Note: When replacing the letters, you cannot replace one plaintext with two ciphertext or vice versa. Every plaintext should be substituted with only one ciphertext.
In order to break this cipher, the attacker could implement some techniques to decrypt the encrypted message (original message) such as, the brute force attack or the frequency analysis. Brute force is a cryptanalysis attack, which is trying all the possible combinations until the message is decrypted. If the attacker is lucky he/she would be able to find the key quickly, otherwise it might take a very long time. Some software, nowadays, go through all the possible combinations until they find the key.
The question is: How many possible substitution tables are there? and the simple answer would be about 2^{88}. Since we have 26 letters and we would like to try all the possible combinations, the result would be:
26 x 25 x 24 x 23 x 22 x ……………. x 4 x 3 x 2 x 1 = 26! ≈ 2^{88} |
However, if you have modern computers with a high process and memory space, you would be able to break the key faster than old computers (with old hardware).
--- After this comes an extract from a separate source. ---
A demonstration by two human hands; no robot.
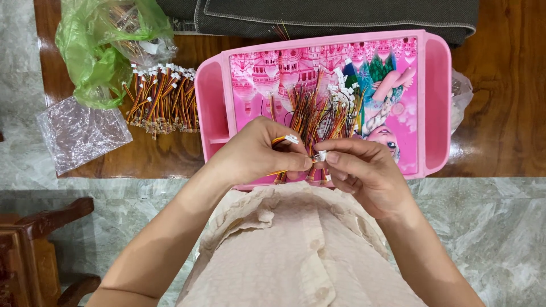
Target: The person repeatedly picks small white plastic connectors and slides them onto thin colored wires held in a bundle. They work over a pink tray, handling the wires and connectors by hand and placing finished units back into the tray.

This attack is also known as an exhaustive key search.
The second technique is the frequency analysis. This is the process of replacing plaintext letter by the same ciphertext letter. Note: Plaintext letter frequencies are not identical. In addition to that, hackers can use frequencies of letter pairs or triples such as, ‘th’ , ‘the’ , ‘as’ , ‘he’ , ‘she’, ‘I’m’, ‘is’, ‘are’ and many more. The table below shows the most common 5 letters use in English frequently.
Note: Even though the substitution cipher has a sufficiently large key space of 2^{88}, but it can easily be defeated with analytical methods.